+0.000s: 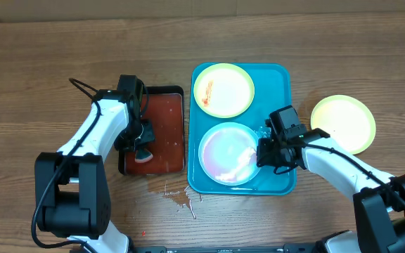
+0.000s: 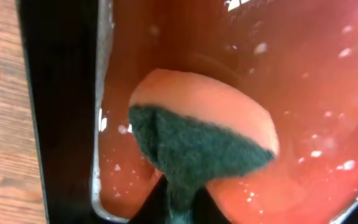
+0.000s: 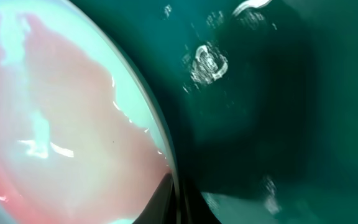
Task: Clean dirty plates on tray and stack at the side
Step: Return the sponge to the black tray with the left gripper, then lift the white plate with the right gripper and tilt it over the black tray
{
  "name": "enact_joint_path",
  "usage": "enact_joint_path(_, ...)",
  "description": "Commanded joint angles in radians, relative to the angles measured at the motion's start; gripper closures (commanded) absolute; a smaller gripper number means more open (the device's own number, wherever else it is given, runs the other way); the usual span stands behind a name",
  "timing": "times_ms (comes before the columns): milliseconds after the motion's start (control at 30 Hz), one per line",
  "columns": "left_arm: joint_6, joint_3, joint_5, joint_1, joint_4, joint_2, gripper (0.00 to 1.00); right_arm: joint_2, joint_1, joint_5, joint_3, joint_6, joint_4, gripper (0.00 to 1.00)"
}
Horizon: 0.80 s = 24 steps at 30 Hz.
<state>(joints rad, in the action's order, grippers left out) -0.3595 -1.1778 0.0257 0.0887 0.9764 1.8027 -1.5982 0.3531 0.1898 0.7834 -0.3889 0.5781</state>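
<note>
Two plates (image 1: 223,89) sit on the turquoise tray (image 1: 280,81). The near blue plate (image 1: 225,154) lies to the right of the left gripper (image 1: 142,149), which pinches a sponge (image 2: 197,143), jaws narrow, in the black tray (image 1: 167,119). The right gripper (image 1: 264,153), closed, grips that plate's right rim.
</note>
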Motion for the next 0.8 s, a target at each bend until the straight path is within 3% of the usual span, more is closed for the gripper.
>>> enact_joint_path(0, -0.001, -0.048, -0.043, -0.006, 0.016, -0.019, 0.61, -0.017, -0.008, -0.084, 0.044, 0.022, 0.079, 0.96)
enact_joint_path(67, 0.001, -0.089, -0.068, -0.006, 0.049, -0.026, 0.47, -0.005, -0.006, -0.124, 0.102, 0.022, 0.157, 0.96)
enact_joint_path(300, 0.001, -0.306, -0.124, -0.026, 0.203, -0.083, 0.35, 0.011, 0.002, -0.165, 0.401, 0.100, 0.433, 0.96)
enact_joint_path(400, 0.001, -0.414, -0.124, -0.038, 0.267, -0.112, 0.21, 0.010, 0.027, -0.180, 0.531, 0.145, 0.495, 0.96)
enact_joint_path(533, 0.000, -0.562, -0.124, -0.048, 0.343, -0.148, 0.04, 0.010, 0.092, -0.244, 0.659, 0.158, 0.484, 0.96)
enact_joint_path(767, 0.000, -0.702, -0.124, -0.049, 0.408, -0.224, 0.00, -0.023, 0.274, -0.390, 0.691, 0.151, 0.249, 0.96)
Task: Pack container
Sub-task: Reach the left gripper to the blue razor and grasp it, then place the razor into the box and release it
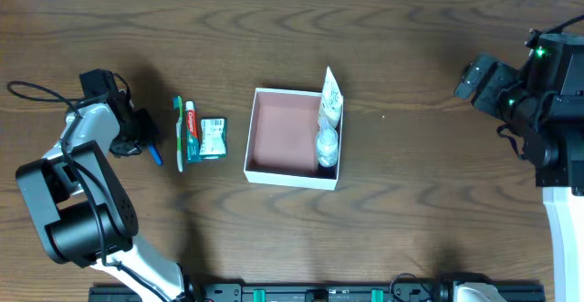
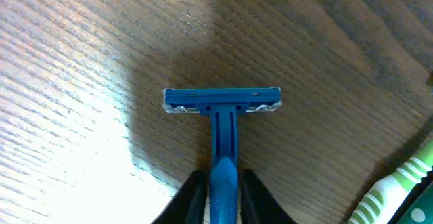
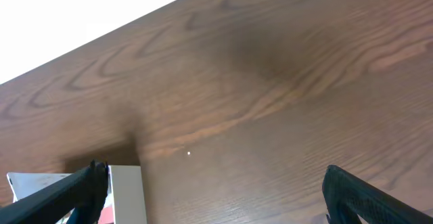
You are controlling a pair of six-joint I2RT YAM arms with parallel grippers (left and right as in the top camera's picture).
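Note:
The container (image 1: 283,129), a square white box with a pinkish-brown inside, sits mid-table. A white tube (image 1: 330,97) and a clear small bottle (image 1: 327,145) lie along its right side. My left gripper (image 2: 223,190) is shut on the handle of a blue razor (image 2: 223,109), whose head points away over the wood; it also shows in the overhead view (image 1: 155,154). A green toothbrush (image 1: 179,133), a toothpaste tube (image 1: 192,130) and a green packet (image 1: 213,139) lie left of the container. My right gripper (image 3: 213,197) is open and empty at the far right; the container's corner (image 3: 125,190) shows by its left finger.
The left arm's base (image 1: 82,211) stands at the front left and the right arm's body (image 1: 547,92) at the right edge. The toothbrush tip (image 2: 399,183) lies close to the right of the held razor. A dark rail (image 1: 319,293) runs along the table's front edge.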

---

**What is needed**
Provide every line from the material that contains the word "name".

**Exercise response**
  "name": "enact_joint_path",
  "description": "Commanded joint angles in radians, relative to the angles measured at the motion's start; gripper closures (commanded) absolute; a smaller gripper number means more open (the device's own number, wherever else it is given, runs the other way); the usual span stands behind a name",

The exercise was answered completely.